Clinton’s report, entitled “Lessons Learnt from Tsunami Recovery”, outlines 10 areas of disaster relief that require special attention, such as the importance of dialogue with families and local community leaders to fully understand their needs.
Presenting the report at UN headquarters in New York, Schwartz said that so far donations of $12bn had been committed to recovery and reconstruction projects.
Tsunami Recovery Report
Governments, donor and aid agencies must recognise that families and communities drive their own recovery.
Recovery must promote fairness and equity.
Governments must be better prepared for future disasters.
Local governments must be empowered to manage recovery efforts, and donors must devote greater resources to strengthening government recovery institutions.
Good information is key to recovery planning and effective co-ordination.
The UN, World Bank and other agencies must clarify their roles and relationships.
The expanding role of relief agencies must be accompanied by increased quality of recovery efforts.
Governments and aid agencies must encourage entrepreneurs to flourish.
Agency partnerships must efficiently deliver to those in need without rivalry and unhealthy competition.
Good recovery must reduce risks and build resilience in communities.
Source: Lessons Learnt from Tsunami Recovery, United Nations
But critics claim that much of that has been misappropriated, or simply not disbursed, leaving tens of thousands of survivors in crowded tent camps or temporary homes.
Corruption has also hindered reconstruction efforts, with several non-government organisations having to delay projects after contractors and suppliers ran off with funding.
Defending the rebuilding work, he said agencies including the UN had made a “greater effort to ensure accountability” than in previous disasters.
“In some countries they’ve done very well, and in others they’re still working out the kinks,” he said.
“We hope that the observations in this report … help to enhance the quality of ongoing responses in the tsunami-affected region as well as to promote more effective recovery in future operations.”

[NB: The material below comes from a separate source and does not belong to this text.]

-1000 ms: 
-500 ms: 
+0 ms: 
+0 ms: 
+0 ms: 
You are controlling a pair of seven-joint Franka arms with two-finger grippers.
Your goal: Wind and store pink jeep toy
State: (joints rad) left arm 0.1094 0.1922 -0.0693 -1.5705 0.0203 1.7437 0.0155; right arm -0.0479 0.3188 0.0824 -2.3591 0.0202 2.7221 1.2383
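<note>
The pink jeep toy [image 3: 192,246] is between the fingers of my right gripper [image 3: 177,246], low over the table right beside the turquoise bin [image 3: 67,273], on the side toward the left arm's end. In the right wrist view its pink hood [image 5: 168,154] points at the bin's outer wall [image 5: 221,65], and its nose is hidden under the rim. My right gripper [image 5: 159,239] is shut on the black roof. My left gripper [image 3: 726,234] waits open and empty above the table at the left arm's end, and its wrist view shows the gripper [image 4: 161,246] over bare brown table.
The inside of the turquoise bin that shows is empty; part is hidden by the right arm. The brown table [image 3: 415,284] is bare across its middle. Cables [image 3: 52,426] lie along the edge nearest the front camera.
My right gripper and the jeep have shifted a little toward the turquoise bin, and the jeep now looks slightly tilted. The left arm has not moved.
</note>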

A recent investigation by Transparency International, a global anti-corruption watchdog, singled out Sri Lanka as one tsunami-hit country that has been slow to set up mechanisms to address corruption.
Instead, the group said, Sri Lanka has largely left the monitoring of tsunami funds to international and local NGOs.
Shwartz said continued violence in Sri Lanka between the government and Tamil rebels was exacerbating problems in delivering reconstruction aid, particularly in the northern and eastern areas of the country.
In his introduction to the UN report, Clinton said the two-year recovery effort has produced “major achievements” across the regions affected by the tsunami, including 150,000 homes built, and the speedy return of children to schools.
But he said there were many lessons to be learnt. Post-tsunami reconstruction, he said, had shown “examples of great new approaches, as well as decisions and programmes based on flawed assumptions that have caused us to lose time and beneficiaries to suffer”.
“It is critical that we pass on such lessons to actors in future recovery processes,” he said.
The report said that while aid organisations were under pressure to deliver assistance quickly in the aftermath of a disaster, it is equally important to consult with the very people in need and keep them up-to-date.
Clinton’s two-year term as UN envoy for tsunami recovery will end at the end of the year.